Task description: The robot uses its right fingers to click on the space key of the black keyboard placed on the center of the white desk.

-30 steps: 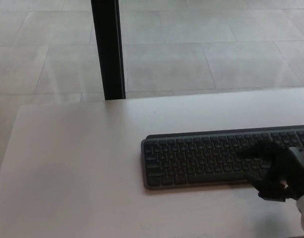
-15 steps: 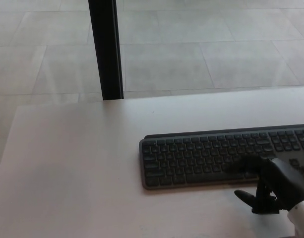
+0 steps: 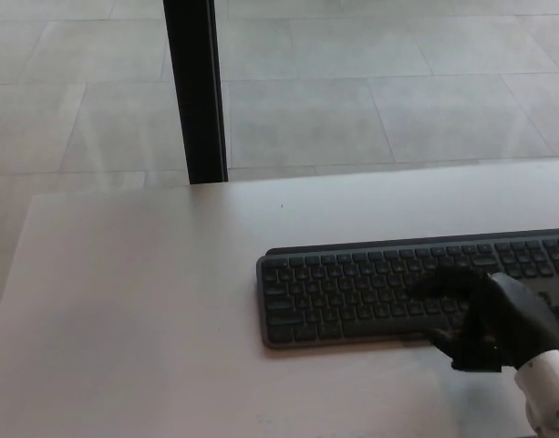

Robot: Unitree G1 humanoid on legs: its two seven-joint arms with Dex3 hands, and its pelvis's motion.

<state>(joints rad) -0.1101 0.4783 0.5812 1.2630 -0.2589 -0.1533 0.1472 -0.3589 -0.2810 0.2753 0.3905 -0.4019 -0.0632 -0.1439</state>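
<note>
**Right robot hand poised over the keyboard's lower rows**

The right robot hand (image 3: 489, 319) came in from the counter's near right corner, its fingers (image 3: 439, 283) spread and gripping nothing, one reaching out over the keys while the thumb hung just off the keyboard's near edge. The black keyboard (image 3: 352, 292) lay flat toward the right side of the white counter (image 3: 142, 301), running off the right edge of view. The pressing step appeared to be in hand; whether a fingertip touched a key could not be told. Next, a finger needed to come down squarely on the space key in the nearest row, then lift clear.
</note>
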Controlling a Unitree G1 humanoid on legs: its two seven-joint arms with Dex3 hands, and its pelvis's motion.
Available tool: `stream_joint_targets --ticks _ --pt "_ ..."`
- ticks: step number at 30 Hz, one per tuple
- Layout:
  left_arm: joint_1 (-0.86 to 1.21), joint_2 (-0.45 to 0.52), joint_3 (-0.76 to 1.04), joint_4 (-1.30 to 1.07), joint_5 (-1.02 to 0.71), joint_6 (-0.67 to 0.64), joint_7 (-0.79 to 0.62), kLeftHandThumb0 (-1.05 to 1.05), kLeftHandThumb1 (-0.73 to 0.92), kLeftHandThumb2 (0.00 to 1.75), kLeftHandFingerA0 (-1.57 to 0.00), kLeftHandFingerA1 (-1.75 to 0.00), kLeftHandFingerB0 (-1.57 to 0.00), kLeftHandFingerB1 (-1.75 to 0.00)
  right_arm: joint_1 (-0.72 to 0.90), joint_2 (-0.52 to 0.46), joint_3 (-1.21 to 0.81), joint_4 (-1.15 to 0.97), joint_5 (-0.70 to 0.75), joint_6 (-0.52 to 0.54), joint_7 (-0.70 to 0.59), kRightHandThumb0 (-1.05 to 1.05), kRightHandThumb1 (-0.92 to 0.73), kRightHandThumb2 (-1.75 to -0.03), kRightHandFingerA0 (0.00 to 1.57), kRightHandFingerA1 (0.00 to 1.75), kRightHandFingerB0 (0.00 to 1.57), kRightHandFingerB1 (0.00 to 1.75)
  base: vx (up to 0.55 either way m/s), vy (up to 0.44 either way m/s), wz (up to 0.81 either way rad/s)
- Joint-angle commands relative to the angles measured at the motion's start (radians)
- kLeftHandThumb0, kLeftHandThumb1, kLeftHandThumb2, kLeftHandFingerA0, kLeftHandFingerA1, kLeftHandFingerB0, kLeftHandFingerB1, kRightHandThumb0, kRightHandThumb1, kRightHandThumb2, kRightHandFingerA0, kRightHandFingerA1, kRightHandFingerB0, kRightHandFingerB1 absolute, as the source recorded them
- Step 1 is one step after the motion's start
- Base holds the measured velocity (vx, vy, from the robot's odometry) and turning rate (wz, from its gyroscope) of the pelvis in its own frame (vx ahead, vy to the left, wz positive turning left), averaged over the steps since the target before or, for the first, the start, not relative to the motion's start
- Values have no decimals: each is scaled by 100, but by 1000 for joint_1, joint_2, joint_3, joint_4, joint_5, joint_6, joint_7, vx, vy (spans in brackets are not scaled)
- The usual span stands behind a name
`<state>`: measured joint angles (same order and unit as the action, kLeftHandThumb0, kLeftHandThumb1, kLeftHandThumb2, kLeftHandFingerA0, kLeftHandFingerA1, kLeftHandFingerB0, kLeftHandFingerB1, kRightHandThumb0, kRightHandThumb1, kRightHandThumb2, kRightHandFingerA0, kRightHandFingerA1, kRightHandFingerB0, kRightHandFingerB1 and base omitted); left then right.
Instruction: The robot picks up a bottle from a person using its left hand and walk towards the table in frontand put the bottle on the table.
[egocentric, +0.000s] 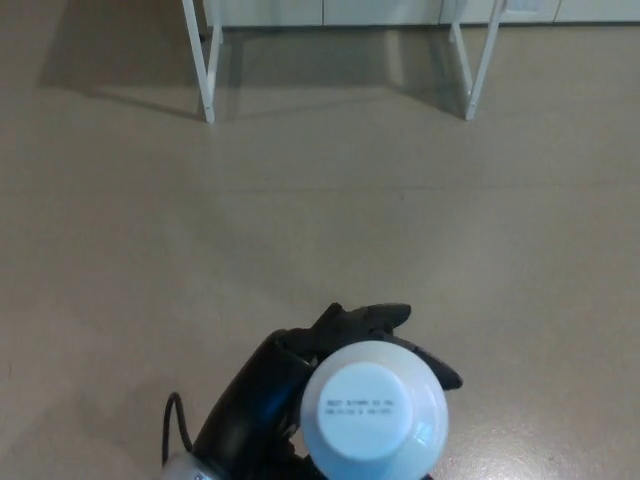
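A bottle (373, 413) with a pale blue-white round cap, seen from straight above, shows at the bottom centre of the head view. My left hand (300, 375) is shut on it, black fingers curling around its far side and the forearm coming up from the lower left. The bottle's body is hidden under its cap. White table legs (207, 70) stand on the floor far ahead; the tabletop is out of frame. My right hand does not show.
Beige floor stretches between me and the table. A second white leg (480, 70) stands at the upper right, with a pale wall or cabinet fronts behind both legs.
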<state>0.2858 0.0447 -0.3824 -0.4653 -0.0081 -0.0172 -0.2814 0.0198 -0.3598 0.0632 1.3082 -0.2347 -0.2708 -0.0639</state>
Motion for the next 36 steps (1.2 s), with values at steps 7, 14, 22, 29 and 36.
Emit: stream_joint_targets --ticks 7,14,22,29,36 --pt "18 9 11 27 7 -67 27 -46 37 88 -155 -83 -133 -82 -3 -20 8 1 -8 -4 9 -56 -80 -64 62 45 52 40 81 -147 6" --pt "15 12 12 46 12 -87 24 -44 34 91 -155 -86 -133 -83 -13 -19 19 12 -15 15 14 -54 -80 -65 63 44 54 40 221 -388 5" --pt "23 19 9 23 44 -55 37 -48 32 97 -151 -101 -133 -86 -13 -20 13 18 -12 17 30 -55 -80 -64 66 44 56 41 244 -19 -8" --pt "31 21 8 18 19 -41 26 -47 34 95 -146 -105 -131 -88 -15 -21 15 13 -14 36 46 -54 -80 -64 64 44 53 39 379 148 -30" --pt "35 32 5 18 33 -54 36 -47 32 96 -144 -107 -130 -89 -16 -22 22 14 -22 42 44 -55 -80 -65 64 44 52 39 351 48 7"
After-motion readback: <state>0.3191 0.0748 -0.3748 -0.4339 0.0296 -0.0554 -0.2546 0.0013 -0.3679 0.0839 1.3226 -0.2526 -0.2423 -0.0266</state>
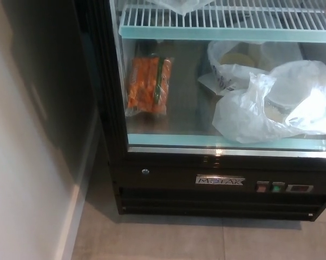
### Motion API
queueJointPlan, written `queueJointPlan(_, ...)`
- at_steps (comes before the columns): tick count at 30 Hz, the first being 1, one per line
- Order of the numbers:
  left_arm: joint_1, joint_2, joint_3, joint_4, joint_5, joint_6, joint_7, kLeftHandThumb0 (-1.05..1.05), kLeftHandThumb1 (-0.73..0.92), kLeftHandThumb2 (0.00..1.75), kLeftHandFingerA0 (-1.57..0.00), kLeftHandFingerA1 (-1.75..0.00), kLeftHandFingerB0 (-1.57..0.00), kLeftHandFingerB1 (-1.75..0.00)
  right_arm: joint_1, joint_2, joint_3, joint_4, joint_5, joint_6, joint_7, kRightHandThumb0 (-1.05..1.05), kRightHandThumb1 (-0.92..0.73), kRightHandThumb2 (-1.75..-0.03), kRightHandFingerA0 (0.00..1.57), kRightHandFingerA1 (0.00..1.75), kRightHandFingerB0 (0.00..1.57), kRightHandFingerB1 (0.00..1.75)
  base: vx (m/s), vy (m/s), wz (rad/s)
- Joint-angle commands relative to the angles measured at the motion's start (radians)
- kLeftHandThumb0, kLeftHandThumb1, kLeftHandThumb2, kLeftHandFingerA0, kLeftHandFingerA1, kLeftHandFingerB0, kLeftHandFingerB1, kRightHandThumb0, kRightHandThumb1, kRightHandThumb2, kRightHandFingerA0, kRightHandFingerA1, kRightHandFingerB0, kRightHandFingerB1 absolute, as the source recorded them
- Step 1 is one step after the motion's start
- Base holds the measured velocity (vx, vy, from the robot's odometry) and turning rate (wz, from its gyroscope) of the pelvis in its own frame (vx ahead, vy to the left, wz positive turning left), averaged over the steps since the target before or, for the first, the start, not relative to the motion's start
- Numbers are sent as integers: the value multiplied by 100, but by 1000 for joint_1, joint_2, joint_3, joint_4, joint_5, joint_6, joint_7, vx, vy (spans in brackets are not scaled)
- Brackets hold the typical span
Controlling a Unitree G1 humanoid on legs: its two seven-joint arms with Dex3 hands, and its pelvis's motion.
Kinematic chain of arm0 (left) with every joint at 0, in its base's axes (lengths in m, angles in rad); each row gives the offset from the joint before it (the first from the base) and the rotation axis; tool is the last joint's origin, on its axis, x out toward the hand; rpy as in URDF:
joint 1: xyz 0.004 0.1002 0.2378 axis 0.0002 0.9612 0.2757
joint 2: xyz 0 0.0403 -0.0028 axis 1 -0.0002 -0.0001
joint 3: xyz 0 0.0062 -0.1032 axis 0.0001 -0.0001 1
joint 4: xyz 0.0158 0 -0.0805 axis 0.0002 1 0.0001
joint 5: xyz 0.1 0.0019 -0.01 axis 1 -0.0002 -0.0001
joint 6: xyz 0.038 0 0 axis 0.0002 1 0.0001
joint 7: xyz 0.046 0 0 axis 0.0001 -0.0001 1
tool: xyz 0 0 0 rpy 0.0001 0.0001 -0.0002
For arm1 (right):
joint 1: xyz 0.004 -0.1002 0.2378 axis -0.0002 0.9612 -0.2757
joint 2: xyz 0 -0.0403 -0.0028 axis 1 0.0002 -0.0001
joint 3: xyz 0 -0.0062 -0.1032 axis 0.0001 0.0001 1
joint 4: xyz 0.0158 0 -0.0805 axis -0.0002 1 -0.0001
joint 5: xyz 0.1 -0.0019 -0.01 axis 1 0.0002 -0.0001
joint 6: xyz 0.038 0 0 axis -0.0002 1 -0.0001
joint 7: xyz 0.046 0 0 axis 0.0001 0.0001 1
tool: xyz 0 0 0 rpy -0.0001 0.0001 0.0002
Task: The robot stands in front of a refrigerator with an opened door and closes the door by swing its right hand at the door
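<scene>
Glossy black refrigerator (168,181) base — crinkled thin plastic bags (271,105), white wire shelf (222,19).

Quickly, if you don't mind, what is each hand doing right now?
Left hand: not in view, so it cannot be told.
Right hand: not in view either.

carrots (149,85), bags (271,105) on shelf (174,120)
</scene>
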Motion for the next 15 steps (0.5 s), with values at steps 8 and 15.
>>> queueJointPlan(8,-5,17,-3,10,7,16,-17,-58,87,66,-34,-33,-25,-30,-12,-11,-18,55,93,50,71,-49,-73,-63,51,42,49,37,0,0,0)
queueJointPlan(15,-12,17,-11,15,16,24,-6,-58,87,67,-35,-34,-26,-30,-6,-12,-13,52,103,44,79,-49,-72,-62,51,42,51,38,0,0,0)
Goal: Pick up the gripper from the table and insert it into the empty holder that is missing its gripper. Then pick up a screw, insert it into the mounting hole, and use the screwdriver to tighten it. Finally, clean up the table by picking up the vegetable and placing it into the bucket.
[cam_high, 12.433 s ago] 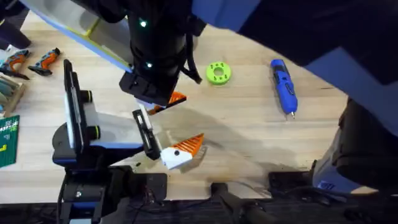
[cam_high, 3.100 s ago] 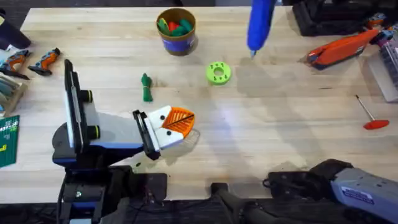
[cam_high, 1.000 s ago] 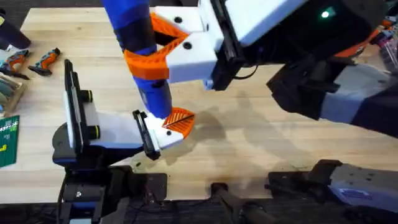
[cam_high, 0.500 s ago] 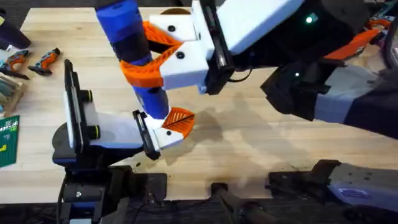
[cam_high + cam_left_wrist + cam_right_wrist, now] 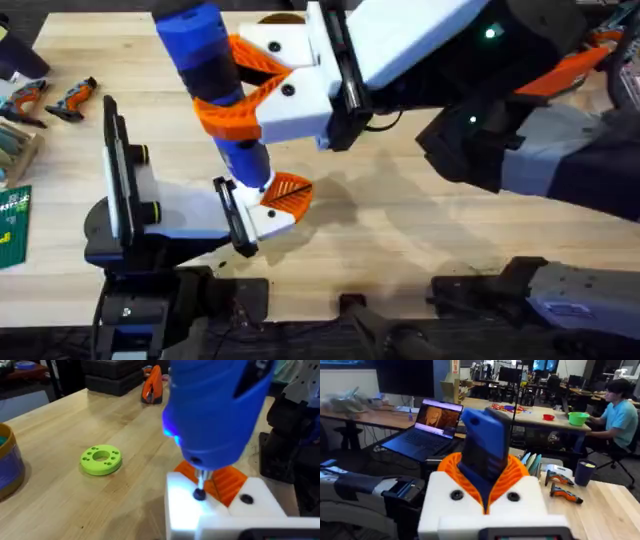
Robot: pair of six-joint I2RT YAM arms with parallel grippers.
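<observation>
My right gripper [image 5: 224,88] reaches across the table and is shut on the blue screwdriver [image 5: 215,70], its orange pads [image 5: 512,477] clamping the body [image 5: 484,450]. The screwdriver stands tilted, tip down on my left gripper [image 5: 268,212]. Its thin bit [image 5: 201,479] rests on a dark screw [image 5: 199,494] in the white holder [image 5: 190,505]. The orange gripper tip [image 5: 290,192] sits in that holder and shows behind the bit [image 5: 227,480]. The bucket [image 5: 7,465] stands at the far side. The vegetable is hidden under the right arm.
A green disc [image 5: 101,459] lies on the wood between the bucket and the holder. Orange-handled tools [image 5: 72,95] lie at the table's left edge, and an orange tool [image 5: 152,384] lies by black cases at the back right.
The right arm came over from the back with the screwdriver and set its bit on the holder. In the last second it leaned slightly left, then held still.
</observation>
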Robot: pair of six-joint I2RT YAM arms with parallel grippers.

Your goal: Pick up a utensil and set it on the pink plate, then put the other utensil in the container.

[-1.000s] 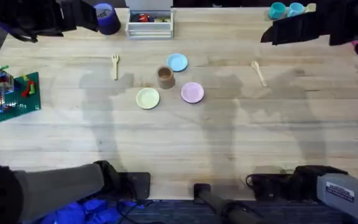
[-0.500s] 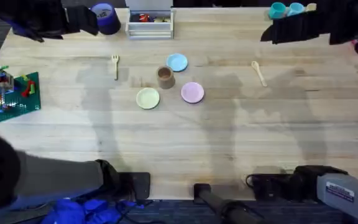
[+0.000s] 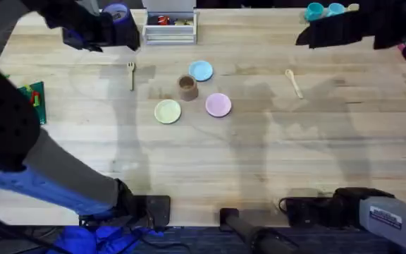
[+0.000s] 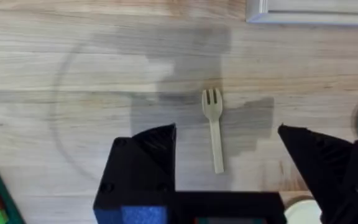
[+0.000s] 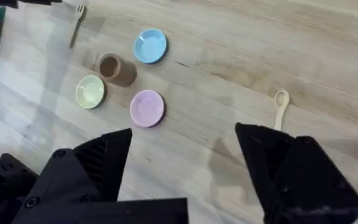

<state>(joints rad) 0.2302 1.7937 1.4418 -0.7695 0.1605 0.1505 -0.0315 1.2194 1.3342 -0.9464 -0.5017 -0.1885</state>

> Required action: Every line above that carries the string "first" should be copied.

> Solution for this exercise:
- Base holds the measured velocity (vx, vy, from the robot's odometry) and turning rate (wz, from its gyroscope) of the pelvis in its own frame (vx ahead, vy to the left, wz positive turning left), averaged over the steps since the target before or, for the first, the start, not relative to the motion's start
- at_steps (comes before the columns): tick count at 30 Hz, the first being 1, one per line
- Base holds the measured velocity (vx, vy, from the robot's odometry) and turning rate (wz, from its gyroscope) of the pelvis in its own frame (vx ahead, vy to the left, wz positive turning left), averaged over the steps since the target before or, for the first, the start, not relative to the motion's start
Kinematic chain of arm0 (left) with every joint at 0, in its base's axes (lengths in m, angles in rad); each row gives the offset from the joint before it (the first from the base) and the rotation axis; tool is the last joint's origin, on its axis, x out toward the hand; rpy as in URDF:

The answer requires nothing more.